■ **Exercise brief**:
Only the pictures are to be dropped; return all other data below exactly.

■ **Source material**:
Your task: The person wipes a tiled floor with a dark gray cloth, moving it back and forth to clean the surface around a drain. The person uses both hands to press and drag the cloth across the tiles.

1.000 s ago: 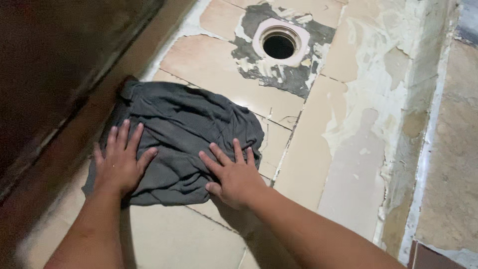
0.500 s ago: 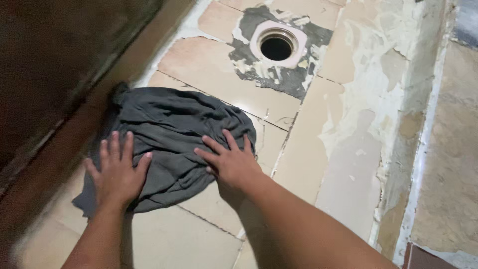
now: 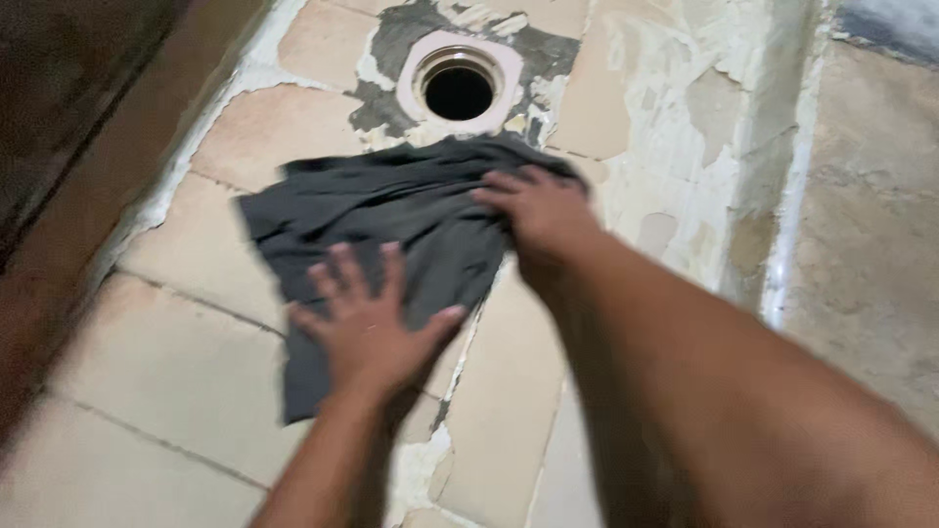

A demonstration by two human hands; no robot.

■ **Output of the task**:
Your task: The person wipes a tiled floor with a dark gray cloth, moving it back and forth to clean the surface around a drain. The person uses both hands to press and drag the cloth across the tiles.

1.000 s ago: 
0.500 s ago: 
now: 

A demonstration by two human hands; no robot.

The requested output has been produced.